Most of these buildings were, until the nineteenth-century restorations, surrounded by vegetable gardens and orchards, forming a kind of garden of delights. Among the few surviving examples is the so-called Torre garden: restored in 1999, it lies at the end of the central avenue and still preserves areas dedicated to cultivation, particularly citrus and other fruit trees, so much so that one section was known as the frutteria. Other gardens include the Purpignera, probably used for the cultivation of aromatic plants, and the secret garden, with a circular central basin, where rare fruit plants, mulberry trees and pineapples were grown.

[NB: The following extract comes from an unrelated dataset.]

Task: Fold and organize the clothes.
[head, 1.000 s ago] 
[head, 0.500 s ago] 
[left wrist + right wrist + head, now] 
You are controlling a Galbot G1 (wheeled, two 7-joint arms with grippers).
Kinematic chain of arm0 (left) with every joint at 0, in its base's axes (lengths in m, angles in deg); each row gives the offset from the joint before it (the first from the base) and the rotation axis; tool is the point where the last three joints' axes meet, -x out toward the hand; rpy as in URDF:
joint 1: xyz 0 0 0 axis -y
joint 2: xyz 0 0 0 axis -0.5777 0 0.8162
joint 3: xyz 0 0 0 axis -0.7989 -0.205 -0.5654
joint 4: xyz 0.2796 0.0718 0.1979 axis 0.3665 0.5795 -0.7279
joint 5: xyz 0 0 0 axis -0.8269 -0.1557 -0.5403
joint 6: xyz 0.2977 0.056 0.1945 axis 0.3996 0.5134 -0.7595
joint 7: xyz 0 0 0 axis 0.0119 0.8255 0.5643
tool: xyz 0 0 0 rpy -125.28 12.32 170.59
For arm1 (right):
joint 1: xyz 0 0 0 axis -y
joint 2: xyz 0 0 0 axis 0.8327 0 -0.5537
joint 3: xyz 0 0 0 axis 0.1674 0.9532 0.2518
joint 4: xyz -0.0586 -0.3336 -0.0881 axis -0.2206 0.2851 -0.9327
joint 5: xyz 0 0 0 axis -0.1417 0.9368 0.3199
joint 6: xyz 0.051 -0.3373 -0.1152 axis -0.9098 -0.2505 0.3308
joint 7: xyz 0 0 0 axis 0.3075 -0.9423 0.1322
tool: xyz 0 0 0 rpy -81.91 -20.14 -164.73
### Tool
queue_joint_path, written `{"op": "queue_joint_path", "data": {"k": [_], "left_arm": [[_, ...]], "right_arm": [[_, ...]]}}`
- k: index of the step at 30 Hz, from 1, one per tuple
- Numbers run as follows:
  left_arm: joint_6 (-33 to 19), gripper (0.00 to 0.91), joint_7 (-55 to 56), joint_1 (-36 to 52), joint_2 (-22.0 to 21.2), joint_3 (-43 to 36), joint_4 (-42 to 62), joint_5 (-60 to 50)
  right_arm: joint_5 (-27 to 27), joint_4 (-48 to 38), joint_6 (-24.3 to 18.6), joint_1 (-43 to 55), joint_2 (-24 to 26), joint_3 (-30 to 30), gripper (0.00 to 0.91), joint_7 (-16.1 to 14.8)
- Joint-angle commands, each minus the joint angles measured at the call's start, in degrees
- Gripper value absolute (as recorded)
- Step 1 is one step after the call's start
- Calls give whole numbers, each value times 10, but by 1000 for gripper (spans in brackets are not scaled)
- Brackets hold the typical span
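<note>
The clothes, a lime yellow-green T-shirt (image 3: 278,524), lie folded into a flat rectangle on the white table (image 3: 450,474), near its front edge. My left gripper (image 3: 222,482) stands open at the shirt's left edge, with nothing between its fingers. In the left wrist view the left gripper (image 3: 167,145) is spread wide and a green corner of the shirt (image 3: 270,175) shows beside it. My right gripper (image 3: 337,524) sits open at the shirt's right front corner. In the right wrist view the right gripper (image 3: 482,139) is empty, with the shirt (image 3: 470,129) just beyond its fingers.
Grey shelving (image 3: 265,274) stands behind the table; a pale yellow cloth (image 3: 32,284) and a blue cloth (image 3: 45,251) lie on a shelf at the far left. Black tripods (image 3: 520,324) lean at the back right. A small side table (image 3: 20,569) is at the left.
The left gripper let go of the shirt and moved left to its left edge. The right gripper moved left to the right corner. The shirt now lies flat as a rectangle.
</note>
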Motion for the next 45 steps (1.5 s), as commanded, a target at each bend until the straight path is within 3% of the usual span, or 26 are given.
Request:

In 2012 a project was launched to restore the vegetable garden, covering over 2,000 square metres, and a small nursery with typical crops from the Neapolitan area such as the San Marzano tomato, the cannellino bean of Acerra, and the papaccella napoletana. Among the structures dedicated to animal keeping were the riding school, the pheasantry (originally a gunpowder magazine), the goat house, the dairy, and several dovecotes for bird breeding, the latter located in the valley areas.

There are four ravines bordering the park: the Amendola, Cervi, Miano and San Gennaro ravines; the last of these is crossed by a bridge, known as the Hermitage Bridge, approximately twenty metres high.